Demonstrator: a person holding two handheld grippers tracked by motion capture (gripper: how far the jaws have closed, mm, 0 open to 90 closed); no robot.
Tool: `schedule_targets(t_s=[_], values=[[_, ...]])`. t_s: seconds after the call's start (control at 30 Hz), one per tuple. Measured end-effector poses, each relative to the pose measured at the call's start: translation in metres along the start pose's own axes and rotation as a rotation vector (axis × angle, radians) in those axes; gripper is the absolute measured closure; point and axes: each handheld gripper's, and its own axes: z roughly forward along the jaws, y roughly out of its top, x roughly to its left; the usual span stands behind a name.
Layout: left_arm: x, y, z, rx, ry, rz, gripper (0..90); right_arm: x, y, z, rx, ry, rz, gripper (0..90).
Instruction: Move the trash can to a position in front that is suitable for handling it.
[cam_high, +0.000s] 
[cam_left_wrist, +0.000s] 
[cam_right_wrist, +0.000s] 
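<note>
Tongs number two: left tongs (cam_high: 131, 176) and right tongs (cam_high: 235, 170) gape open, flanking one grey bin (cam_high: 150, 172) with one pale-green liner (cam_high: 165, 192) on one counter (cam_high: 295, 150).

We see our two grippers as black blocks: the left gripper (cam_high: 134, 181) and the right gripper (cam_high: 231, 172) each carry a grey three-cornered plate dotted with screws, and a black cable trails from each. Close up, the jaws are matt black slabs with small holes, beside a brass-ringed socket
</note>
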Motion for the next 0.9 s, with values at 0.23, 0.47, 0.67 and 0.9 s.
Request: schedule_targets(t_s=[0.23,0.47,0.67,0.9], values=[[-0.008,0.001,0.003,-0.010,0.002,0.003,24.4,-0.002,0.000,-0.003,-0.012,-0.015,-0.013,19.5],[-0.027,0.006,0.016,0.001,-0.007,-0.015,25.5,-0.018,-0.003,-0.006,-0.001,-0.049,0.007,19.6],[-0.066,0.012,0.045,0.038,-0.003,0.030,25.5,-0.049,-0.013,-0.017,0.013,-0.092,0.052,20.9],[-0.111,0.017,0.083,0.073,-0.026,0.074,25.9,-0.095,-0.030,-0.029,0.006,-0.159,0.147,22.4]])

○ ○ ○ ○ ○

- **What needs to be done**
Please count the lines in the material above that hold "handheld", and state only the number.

- **Response to this task**
2